Posts Tagged ‘Active Directory’

Identity Management Systems

Friday, June 27th, 2008

I’ve spent the past couple of days looking at IBM Tivoli Identity Manager (ITIM). One of our customers uses this product and wants us to be able to work with it. It’s pretty cool, but somewhat painful to get running. It’s a Web-based application so, naturally, it’s built on top of IBM Websphere. It needs a database where it can store authoritative identity information so, naturally, it needs IBM DB2. There’s the actual code itself, of course. Then there’s the “Directory Integrator” which can interface with other directory systems. Then there are “adapters” - I was using the Active Directory Adapter. It runs as a service, communicating with ITIM over http, ideally, over https (SSL). If you want to do the latter, you’ll need to install a certificate authority so that you can generate certificates for ITIM and the adapter. I used the “Rapid Install” option and it was pretty good, but only after I gave up trying to install on anything other than drive C (in Windows).

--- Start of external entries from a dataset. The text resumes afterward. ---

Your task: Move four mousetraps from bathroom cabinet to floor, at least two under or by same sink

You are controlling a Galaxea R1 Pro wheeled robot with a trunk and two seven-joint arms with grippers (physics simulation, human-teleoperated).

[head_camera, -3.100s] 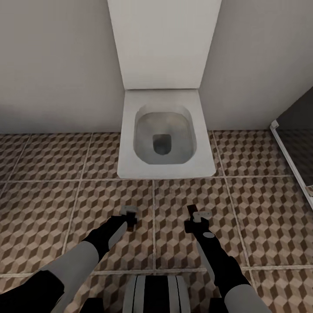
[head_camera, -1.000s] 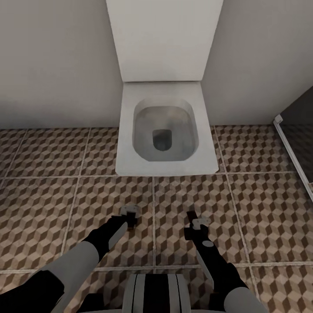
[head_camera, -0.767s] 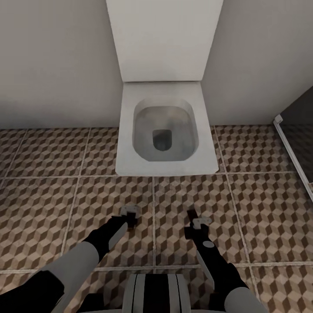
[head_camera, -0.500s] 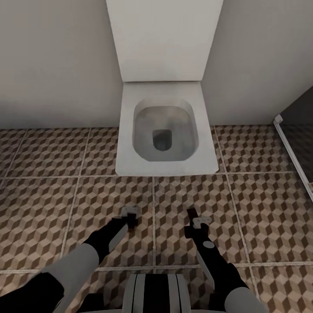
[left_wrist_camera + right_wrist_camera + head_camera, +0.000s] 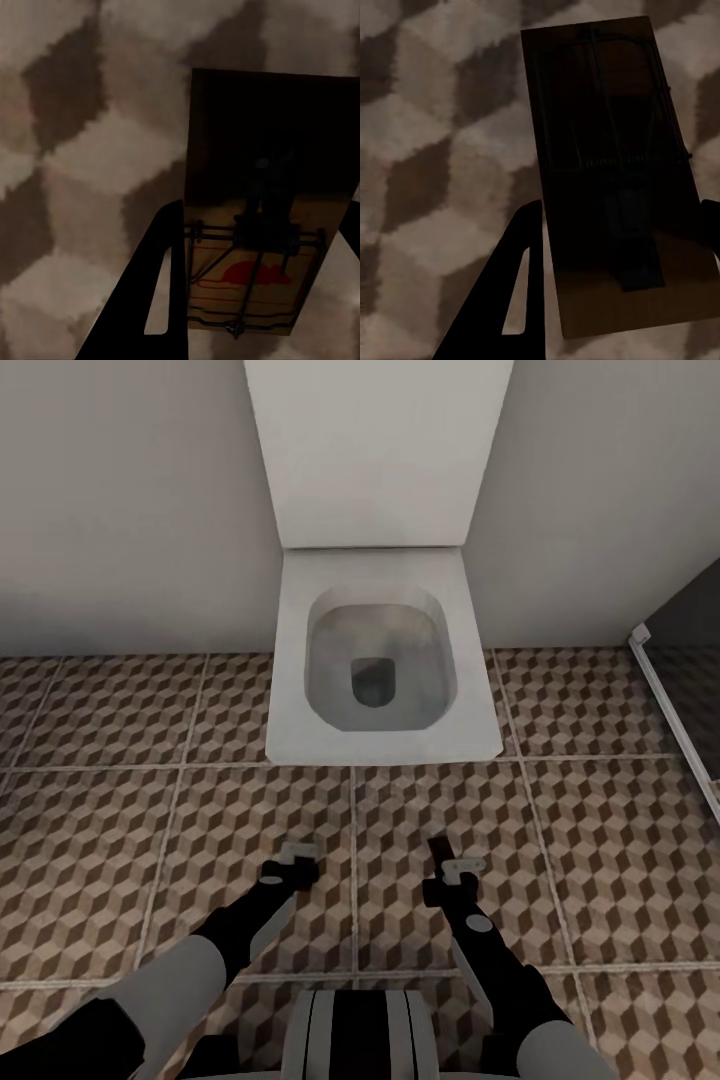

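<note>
- Your left gripper hangs low over the bathroom floor, in front of the toilet.
- At your left wrist, one mousetrap sits between the two fingers, red mark showing on its board; one finger runs along its edge, so the gripper is pinching it.
- Your right gripper is level with the left one, just across the grout line.
- At your right wrist, a second mousetrap lies dark between the fingers, pinched the same way, cube-pattern tile right behind it.
</note>
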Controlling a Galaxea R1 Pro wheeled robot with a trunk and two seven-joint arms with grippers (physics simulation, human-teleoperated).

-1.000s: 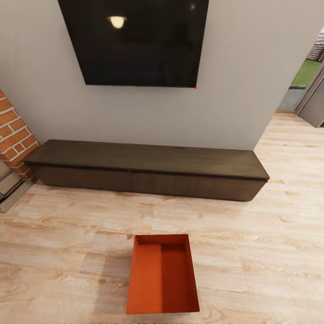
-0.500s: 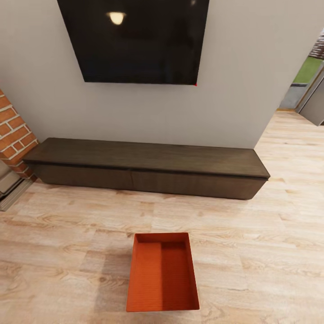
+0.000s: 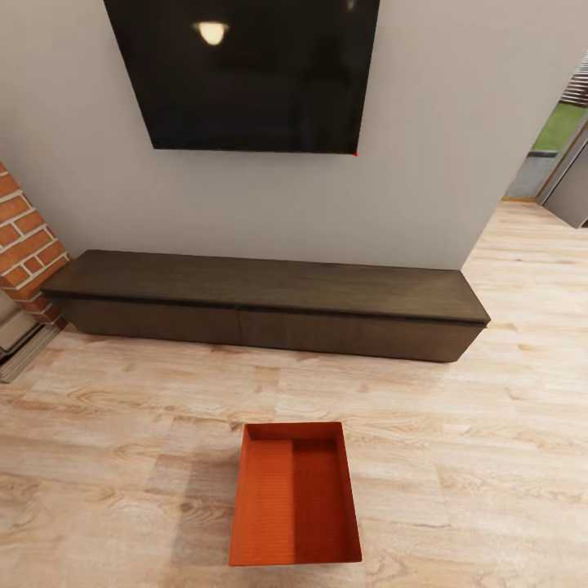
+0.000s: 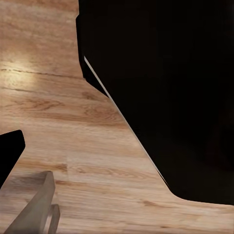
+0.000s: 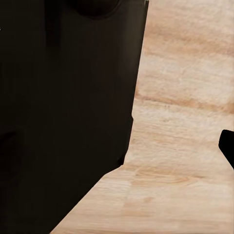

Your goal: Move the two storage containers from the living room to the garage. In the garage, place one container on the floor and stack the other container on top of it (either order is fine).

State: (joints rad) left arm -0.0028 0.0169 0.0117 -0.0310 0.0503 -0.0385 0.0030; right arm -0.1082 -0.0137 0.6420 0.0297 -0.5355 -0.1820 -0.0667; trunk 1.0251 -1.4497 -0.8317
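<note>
I'm facing the pale grey wall [image 3: 457, 122] of the living room, with the light wood plank flooring [image 3: 122, 408] spread below. A big black wall TV [image 3: 245, 77] hangs above a long dark low cabinet [image 3: 269, 306] standing against that wall. A red brick column [image 3: 24, 237] sits at the left. One orange-red rectangular storage container [image 3: 294, 494] rests open-topped on the planks, near me and well apart from the cabinet. I cannot tell how either claw stands from my wrist cameras.
</note>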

WIth all these components, I was pleasantly surprised that everything pretty much worked as expected. I’ve become accustomed to large systems being inherently flaky. ITIM was solid.

It was also pretty easy to modify ITIM. I took the AD adapter and was, relatively quickly, able to extend it to support the additional attributes that we use in AD. I also modified some forms to support input/modification of these attributes. It only took me a couple of iterations to get right (mostly, due to my own bad typing but also due to some unexpected changes in letter case). We can now use ITIM to provision and maintain accounts in AD that are usable by UNIX, Linux and Mac OS X machines outfitted with our Likewise Enterprise agent.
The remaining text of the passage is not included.